You need to discriminate between two types of neural networks. If your output variable is continous you can use linear, ReLU, tanh, logistic-sigmoid,... as activation functions, because these functions map continous inputs to continous outputs. If your output is discrete / categorical you can use the signum (binary) or softmax activation (multiclass) function as activation function for the output layer.

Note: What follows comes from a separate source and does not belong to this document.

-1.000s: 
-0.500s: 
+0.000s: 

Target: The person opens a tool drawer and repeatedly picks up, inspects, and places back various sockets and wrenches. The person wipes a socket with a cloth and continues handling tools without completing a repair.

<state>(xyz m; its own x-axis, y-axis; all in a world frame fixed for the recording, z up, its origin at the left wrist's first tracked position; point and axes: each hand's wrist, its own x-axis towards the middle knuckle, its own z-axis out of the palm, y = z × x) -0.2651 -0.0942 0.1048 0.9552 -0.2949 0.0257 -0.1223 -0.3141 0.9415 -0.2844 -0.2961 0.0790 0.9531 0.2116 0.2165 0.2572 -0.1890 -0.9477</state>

The cost function is often a function that is comparing the real outputs $y_n$ and the predicted outputs $\hat{y}(x_n)$ for the input $x_n$ for all $n=1,...,N$. Let us introduce the comparison function $D(y_n,\hat{y}(x_n))$. The comparison function has a low value if the predicted output is almost equal to the real output and high if the outputs are not similar. Assuming all the observations are equivalently important, we could sum the values of comparison function applied on all observations and obtain the integrated loss

$$J=\sum_{n=1}^ND(y_n,\hat{y}(x_n))$$

for the whole data set.

In order to see the influence of the activation function $g$ in the last layer we summarize the transfer function from the input to the last layer as $f(x_n)$. Then the predicted output $\hat{y}(x_n)$ can be written as

$$\hat{y}(x_n)=g(f(x_n)).$$

Hence, the activation function at the output has an effect on the integrated loss $J$. For example if you choose the $\tanh$ as output activation you will bound your outputs in the intervall $(-1,1)$ which will be a bad choice if your outputs can be from $\mathbb{R}$ and your cost function will probably have a very high value while training. A better choice would be a linear activation function at the output layer.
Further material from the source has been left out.